▶ HOW TO COMPLETE THIS TASK: The lines to copy are those with "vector" in them. Pull each one from the entries below.

Records from a data collection:
-*-
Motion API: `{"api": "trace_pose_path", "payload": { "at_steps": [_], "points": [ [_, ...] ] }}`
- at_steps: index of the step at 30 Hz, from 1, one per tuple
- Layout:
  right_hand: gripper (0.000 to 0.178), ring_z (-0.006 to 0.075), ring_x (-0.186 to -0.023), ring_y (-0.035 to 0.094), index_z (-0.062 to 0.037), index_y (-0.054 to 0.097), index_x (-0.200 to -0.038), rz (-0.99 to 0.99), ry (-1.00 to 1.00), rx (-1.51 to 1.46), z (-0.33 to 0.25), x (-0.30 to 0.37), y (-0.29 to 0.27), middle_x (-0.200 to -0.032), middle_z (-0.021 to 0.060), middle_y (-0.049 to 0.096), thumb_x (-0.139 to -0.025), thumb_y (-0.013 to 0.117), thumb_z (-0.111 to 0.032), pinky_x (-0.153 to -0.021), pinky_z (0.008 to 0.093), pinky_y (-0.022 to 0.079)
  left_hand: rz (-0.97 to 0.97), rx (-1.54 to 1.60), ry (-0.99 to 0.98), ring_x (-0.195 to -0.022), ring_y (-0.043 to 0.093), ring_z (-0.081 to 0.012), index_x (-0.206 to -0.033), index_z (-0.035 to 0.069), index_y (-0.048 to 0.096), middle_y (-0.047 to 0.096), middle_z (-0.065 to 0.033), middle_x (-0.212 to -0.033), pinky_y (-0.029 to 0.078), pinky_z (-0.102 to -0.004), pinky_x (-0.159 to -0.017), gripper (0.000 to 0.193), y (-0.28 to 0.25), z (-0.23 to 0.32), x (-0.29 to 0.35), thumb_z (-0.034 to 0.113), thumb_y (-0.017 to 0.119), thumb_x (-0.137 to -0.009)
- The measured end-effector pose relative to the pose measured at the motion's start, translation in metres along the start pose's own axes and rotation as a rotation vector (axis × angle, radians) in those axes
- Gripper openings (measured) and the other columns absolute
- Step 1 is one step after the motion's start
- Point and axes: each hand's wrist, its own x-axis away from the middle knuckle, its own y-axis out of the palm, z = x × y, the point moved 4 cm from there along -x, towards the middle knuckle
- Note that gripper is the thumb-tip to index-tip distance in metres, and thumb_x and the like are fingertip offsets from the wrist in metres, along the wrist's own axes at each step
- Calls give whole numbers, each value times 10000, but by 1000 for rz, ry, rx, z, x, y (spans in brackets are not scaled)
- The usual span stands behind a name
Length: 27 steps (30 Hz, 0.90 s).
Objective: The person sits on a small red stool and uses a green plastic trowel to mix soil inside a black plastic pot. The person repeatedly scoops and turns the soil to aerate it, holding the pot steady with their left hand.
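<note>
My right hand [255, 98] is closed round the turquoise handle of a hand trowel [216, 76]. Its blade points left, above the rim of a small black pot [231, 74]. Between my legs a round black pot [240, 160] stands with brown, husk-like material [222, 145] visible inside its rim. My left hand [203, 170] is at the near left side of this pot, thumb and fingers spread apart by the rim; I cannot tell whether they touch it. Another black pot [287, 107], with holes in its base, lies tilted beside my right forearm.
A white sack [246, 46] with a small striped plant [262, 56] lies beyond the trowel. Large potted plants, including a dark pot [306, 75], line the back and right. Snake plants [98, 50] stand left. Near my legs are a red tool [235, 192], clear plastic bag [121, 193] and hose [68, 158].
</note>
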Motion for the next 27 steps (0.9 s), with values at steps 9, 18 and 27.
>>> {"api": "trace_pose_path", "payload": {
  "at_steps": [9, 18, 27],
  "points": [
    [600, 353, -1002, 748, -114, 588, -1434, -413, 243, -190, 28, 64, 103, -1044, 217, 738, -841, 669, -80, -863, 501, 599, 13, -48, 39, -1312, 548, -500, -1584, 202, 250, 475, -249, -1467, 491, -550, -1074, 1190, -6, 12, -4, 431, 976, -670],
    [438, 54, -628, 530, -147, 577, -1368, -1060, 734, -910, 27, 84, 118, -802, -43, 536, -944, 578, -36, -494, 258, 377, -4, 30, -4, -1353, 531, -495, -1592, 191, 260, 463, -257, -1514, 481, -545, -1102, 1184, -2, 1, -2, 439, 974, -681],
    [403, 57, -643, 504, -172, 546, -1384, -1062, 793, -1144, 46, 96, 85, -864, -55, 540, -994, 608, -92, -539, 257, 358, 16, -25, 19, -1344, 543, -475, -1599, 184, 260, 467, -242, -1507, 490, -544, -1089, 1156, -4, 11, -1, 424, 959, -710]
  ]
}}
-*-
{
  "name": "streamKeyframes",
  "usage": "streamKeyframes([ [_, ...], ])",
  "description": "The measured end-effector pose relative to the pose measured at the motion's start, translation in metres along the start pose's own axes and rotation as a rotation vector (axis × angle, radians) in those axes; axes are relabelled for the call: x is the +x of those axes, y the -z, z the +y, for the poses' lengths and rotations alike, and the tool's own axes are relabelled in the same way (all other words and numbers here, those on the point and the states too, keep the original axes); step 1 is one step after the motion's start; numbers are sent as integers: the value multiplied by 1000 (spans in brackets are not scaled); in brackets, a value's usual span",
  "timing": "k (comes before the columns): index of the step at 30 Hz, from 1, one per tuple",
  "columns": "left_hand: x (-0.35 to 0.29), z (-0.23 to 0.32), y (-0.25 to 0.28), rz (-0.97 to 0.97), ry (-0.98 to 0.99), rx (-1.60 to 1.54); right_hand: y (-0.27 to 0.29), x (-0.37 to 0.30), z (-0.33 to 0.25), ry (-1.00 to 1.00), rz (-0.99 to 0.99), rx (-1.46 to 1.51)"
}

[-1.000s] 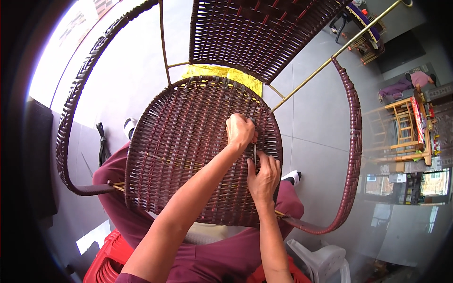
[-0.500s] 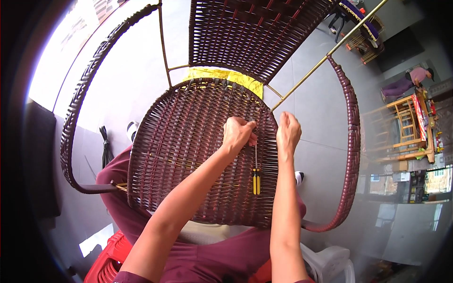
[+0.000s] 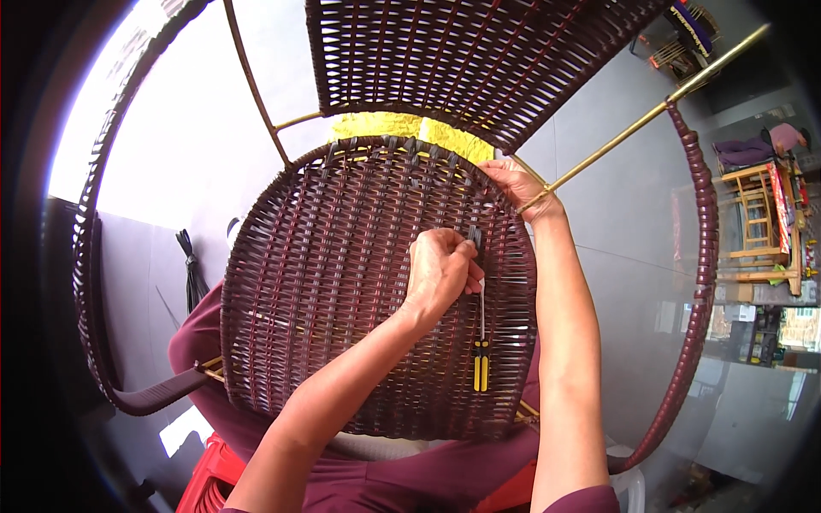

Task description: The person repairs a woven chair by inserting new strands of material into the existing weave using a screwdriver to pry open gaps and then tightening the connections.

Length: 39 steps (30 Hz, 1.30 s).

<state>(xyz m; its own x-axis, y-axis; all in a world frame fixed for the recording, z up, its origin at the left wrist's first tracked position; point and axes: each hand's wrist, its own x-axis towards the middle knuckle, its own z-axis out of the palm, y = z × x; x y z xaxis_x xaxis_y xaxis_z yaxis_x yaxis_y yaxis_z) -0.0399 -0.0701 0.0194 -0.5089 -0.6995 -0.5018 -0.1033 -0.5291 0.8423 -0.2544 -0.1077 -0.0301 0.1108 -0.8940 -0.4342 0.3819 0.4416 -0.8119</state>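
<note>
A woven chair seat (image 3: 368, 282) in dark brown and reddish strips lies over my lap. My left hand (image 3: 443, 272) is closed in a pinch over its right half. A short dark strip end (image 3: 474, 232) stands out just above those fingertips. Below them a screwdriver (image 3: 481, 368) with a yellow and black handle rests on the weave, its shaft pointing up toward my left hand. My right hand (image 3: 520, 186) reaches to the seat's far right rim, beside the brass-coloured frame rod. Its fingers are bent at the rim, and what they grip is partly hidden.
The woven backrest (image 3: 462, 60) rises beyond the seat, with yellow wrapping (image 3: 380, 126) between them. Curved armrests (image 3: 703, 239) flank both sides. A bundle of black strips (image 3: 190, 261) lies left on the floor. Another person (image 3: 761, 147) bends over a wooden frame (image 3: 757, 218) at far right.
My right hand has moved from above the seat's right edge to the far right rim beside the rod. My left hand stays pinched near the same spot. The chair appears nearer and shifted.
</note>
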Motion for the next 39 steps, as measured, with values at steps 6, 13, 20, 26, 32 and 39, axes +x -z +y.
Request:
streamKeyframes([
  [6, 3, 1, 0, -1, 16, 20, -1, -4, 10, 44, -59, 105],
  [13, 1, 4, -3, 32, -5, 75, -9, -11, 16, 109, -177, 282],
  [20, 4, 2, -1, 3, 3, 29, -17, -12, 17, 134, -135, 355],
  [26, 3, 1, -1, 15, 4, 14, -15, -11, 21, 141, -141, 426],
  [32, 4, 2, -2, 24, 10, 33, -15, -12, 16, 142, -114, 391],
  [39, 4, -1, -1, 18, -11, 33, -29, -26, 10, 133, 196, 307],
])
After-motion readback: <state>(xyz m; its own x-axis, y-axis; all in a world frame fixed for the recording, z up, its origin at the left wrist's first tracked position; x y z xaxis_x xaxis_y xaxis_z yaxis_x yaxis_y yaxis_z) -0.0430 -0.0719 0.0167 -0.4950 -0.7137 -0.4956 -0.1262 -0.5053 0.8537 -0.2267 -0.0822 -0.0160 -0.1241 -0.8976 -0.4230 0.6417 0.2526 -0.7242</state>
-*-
▶ RESULT OF THE EXERCISE:
- The measured end-effector pose relative to the pose measured at the motion's start, translation in metres along the start pose's own axes and rotation as a rotation vector (axis × angle, radians) in those axes
  "description": "The measured end-effector pose relative to the pose measured at the motion's start, translation in metres along the start pose's own axes and rotation as a rotation vector (axis × angle, radians) in those axes; axes are relabelled for the call: x is the +x of those axes, y the -z, z the +y, for the poses' lengths and rotations alike, and the tool's own axes are relabelled in the same way (all other words and numbers here, those on the point and the states too, keep the original axes); step 1 is one step after the motion's start; numbers are sent as integers: the value multiplied by 1000 (spans in brackets are not scaled); in brackets, a value's usual span",

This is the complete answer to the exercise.